Sous un verrouillage, les démocraties révèlent ce qu’elles ont en commun avec d’autres régimes politiques: ici aussi, la politique est en définitive une question de pouvoir et d’ordre. Mais nous voyons également certaines des différences fondamentales. Ce n’est pas que les démocraties sont des lieux plus agréables, plus gentils et plus doux. Ils peuvent essayer de l’être, mais au final cela ne dure pas. Les démocraties ont cependant du mal à faire des choix vraiment difficiles. La préemption – la capacité de s’attaquer à un problème avant qu’il ne s’aggrave – n’a jamais été une force démocratique. Nous attendons de n’avoir pas le choix, puis nous nous adaptons. Cela signifie que les démocraties vont toujours commencer derrière la courbe d’une maladie comme celle-ci, bien que certaines réussissent mieux à rattraper leur retard que d’autres.

Les régimes autocratiques comme la Chine ont également du mal à faire face aux crises tant qu’ils ne le doivent pas – et, contrairement aux démocraties, ils peuvent supprimer les mauvaises nouvelles plus longtemps si cela leur convient. Mais lorsque l’action devient incontournable, ils peuvent aller plus loin. Le verrouillage chinois a réussi à contenir la maladie grâce à une préemption impitoyable. Les démocraties peuvent être tout aussi impitoyables – comme elles l’ont montré lors de la poursuite de toutes les guerres du XXe siècle.

Mais dans une guerre, l’ennemi est juste devant vous. Au cours de cette pandémie, la maladie ne révèle où elle est arrivée que dans la litanie quotidienne des infections et des décès. La politique démocratique devient une sorte de boxe fantôme: l’État ne sait pas quels corps sont vraiment dangereux.

Certaines démocraties sont parvenues à s’adapter plus rapidement: en Corée du Sud, la maladie est apprivoisée par un traçage extensif et une surveillance étendue des porteurs potentiels. Mais dans ce cas, le régime avait une expérience récente sur laquelle s’appuyer pour gérer l’épidémie de Mers de 2015, qui a également façonné la mémoire collective de ses citoyens. Israël peut également faire un meilleur travail que de nombreux pays européens – mais c’est une société déjà sur une base belliqueuse permanente.
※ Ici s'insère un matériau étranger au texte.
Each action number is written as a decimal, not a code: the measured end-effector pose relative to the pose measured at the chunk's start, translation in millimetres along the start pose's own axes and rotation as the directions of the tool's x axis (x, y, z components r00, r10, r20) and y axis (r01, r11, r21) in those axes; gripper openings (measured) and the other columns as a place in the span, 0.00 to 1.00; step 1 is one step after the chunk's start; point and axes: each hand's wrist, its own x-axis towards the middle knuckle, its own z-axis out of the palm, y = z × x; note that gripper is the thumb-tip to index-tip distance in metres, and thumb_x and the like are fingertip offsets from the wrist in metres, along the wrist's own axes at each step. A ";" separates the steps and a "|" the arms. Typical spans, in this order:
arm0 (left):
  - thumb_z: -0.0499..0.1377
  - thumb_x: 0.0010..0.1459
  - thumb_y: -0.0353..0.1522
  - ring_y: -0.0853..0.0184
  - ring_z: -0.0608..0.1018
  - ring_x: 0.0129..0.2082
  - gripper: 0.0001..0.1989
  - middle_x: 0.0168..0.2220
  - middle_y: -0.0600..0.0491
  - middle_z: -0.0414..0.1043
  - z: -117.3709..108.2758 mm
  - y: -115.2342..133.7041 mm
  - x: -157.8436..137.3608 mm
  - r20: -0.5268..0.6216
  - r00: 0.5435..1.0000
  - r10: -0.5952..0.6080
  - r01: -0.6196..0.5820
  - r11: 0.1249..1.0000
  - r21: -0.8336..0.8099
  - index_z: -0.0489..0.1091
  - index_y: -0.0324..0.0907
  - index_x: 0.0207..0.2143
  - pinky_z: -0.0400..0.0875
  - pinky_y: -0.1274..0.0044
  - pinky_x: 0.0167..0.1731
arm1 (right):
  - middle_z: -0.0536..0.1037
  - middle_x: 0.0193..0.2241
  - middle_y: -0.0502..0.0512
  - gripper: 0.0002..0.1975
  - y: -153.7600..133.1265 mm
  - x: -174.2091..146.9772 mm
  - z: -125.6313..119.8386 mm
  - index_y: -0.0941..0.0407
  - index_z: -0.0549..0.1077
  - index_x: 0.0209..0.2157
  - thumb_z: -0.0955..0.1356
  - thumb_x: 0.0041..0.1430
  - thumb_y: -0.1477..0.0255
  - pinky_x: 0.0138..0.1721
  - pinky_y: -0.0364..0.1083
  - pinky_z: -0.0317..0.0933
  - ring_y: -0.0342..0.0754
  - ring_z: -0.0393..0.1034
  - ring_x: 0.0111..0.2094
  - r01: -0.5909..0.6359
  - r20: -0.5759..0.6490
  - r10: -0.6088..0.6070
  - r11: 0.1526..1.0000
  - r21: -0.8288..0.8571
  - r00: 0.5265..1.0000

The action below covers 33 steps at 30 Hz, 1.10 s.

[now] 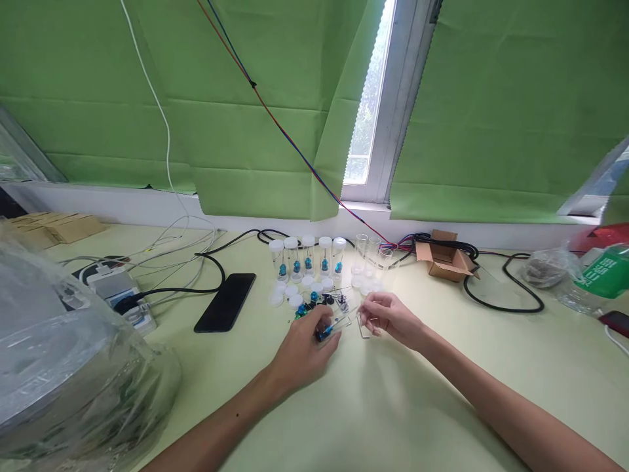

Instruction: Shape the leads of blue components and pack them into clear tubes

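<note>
My left hand (307, 341) is closed around a clear tube (339, 321) lying at a slant, with a small blue part visible at the fingers. By the tube's upper right end, my right hand (386, 313) has its fingers pinched together; what they hold is too small to make out. A thin L-shaped metal key (362, 328) lies just under the right fingers. Beyond the hands is a cluster of small blue and black parts (314, 303) beside several loose white caps (291, 290). Behind these stands a row of capped clear tubes (308, 254) with blue parts inside.
Uncapped clear tubes (361, 252) stand right of the row, near an open cardboard box (445, 259) and black cable (506, 308). A phone (225, 303) and power strip (115, 288) lie left, behind a large plastic-wrapped object (73, 367). A green-labelled bottle (594, 278) lies far right.
</note>
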 end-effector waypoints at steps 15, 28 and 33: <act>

Il est plus facile de s’adapter lorsque vous vous êtes déjà adapté. C’est beaucoup plus difficile quand vous le faites au fur et à mesure.
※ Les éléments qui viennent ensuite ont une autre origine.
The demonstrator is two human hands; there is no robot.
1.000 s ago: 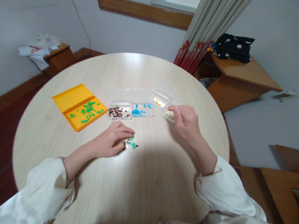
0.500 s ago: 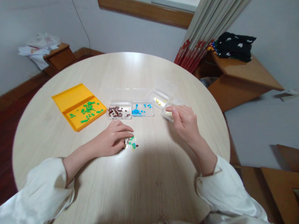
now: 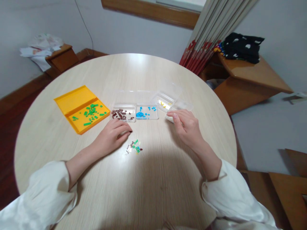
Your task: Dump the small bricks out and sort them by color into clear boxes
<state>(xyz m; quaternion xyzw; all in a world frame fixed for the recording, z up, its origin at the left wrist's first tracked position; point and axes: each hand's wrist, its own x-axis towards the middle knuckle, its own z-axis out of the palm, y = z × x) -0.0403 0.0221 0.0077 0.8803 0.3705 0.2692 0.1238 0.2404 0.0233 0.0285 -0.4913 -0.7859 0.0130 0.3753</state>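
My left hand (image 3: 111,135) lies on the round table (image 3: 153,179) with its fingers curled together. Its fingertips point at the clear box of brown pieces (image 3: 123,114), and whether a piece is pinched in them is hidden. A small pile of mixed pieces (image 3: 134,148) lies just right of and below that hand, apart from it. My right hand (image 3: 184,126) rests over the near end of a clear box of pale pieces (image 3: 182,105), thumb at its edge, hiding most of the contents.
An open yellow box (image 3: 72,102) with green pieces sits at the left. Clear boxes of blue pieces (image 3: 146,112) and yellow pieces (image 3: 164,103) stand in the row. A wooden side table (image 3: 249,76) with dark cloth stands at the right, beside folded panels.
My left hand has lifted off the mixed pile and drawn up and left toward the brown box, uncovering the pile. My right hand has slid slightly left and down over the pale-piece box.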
Ces dernières années, il est parfois apparu que la politique mondiale n’était qu’un choix entre des formes rivales de technocratie. En Chine, c’est un gouvernement d’ingénieurs soutenu par un État à parti unique. À l’ouest, c’est la règle des économistes et des banquiers centraux, opérant dans les limites d’un système démocratique.

Ces dernières années, il est parfois apparu que la politique mondiale n’était qu’un choix entre des formes rivales de technocratie. En Chine, c’est un gouvernement d’ingénieurs soutenu par un État à parti unique. À l’ouest, c’est la règle des économistes et des banquiers centraux, opérant dans les limites d’un système démocratique. Cela donne l’impression que les vrais choix sont des jugements techniques sur la façon de gérer des systèmes économiques et sociaux vastes et complexes.

Mais au cours des dernières semaines, une autre réalité s’est imposée. Les jugements ultimes concernent la manière d’utiliser le pouvoir coercitif. Ce ne sont pas simplement des questions techniques. Un certain arbitraire est inévitable. Et la compétition dans l’exercice de ce pouvoir entre l’adaptabilité démocratique et l’impitoyabilité autocratique façonnera tous nos futurs. Nous sommes loin du monde effrayant et violent que Hobbes a cherché à échapper il y a près de 400 ans. Mais notre monde politique est toujours celui que Hobbes reconnaîtrait.